My role is more like a midwife: I help the terroir deliver the wine. Each terroir has its own character. Like children, some are more fragile, some stronger, more structured. It takes time to understand their personality and to offer the best expression of it in our way.

What ends up in the glass is our interpretation of the terroir, not my personality imposed on it.

 

 

WS: How do you interpret the terroir?

AQ: First, by being humble in front of it. The wine tells you what it wants; you cannot decide for it.

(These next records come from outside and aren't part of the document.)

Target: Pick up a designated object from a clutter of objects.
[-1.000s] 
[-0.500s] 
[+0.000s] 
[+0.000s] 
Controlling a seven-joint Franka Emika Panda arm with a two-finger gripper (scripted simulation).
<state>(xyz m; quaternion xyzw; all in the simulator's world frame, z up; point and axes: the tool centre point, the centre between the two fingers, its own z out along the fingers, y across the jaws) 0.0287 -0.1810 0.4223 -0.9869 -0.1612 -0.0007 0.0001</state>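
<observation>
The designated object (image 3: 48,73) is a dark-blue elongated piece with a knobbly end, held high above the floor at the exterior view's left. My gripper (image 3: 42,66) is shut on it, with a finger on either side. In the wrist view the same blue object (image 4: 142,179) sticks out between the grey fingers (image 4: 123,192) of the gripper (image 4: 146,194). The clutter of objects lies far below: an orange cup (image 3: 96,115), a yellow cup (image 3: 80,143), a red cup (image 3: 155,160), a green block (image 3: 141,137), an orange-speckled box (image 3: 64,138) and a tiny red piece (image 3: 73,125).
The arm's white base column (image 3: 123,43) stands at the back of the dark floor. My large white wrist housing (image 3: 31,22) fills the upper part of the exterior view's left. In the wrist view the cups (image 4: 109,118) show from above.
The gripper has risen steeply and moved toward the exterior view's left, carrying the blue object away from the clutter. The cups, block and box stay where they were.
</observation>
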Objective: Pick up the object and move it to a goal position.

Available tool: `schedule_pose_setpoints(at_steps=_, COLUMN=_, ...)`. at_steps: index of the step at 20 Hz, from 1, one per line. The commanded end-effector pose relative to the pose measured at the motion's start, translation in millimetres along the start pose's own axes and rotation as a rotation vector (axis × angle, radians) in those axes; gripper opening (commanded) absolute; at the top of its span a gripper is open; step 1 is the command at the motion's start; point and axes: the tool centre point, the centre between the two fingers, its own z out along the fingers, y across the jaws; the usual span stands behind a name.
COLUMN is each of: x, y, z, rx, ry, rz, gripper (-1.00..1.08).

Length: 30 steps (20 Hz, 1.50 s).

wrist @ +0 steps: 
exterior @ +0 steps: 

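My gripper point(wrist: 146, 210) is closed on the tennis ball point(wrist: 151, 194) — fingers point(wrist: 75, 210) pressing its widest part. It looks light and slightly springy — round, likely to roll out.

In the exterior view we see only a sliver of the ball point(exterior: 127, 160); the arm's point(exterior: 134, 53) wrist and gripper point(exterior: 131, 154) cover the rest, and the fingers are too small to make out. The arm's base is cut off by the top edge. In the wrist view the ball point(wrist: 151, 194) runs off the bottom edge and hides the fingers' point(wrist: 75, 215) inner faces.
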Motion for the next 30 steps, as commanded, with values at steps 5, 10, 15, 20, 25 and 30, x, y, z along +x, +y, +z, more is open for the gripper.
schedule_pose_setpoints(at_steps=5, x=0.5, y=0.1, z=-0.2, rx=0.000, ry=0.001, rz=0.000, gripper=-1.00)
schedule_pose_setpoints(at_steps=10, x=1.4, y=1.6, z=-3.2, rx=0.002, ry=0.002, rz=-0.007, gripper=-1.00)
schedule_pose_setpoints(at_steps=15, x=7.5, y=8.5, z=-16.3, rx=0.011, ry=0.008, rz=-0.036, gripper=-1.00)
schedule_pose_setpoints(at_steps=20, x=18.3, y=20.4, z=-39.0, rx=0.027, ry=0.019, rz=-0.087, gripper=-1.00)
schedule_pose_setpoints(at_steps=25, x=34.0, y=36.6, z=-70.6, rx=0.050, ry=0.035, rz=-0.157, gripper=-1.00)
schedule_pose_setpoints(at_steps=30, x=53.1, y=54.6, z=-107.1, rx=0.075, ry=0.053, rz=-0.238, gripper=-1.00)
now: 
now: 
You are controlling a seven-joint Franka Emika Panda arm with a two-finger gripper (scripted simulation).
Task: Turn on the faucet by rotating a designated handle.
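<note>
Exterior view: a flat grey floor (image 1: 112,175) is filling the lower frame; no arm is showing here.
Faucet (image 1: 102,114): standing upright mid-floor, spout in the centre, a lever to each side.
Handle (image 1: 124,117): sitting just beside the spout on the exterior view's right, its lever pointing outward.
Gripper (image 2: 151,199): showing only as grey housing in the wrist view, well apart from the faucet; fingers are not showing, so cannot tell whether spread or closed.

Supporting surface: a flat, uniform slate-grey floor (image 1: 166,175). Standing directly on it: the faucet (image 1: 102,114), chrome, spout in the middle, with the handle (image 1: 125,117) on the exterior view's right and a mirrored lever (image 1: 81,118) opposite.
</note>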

I cannot taste a wine in barrel and say, “In a year and a half it will be exactly like this.” The only thing I know at that moment is that I don’t know anything. Every vintage is a new story, shaped by the year, the place, the conditions.

Climate change has made everything less stable. It affects viticulture, fermentation, ageing. The challenge is to navigate in the middle of all this, to follow the wine carefully, and still bring the DNA of Prieuré Roch into the glass.

 

WS: How do you build structure for longevity while maintaining drinkability?

I see each vintage as a chapter in a book. I focus on the harvest, the conditions, the balance, what nature has given us and with that, we play the game. Next year will be another chapter, and we don’t yet know what it will look like.

Some years are very hot and dry like 2018, 2019, 2022, 2023 leading to wines being produced at 14%. Then you have a year like 2024, when we lost 85% of the harvest because the rain simply didn’t stop. The weather is becoming more extreme.

So the key is to make the right decisions each year. To look back at our roots, but also keep a vision for the future. It’s about balance between tradition and what lies ahead. That balance is what gives both longevity and drinkability.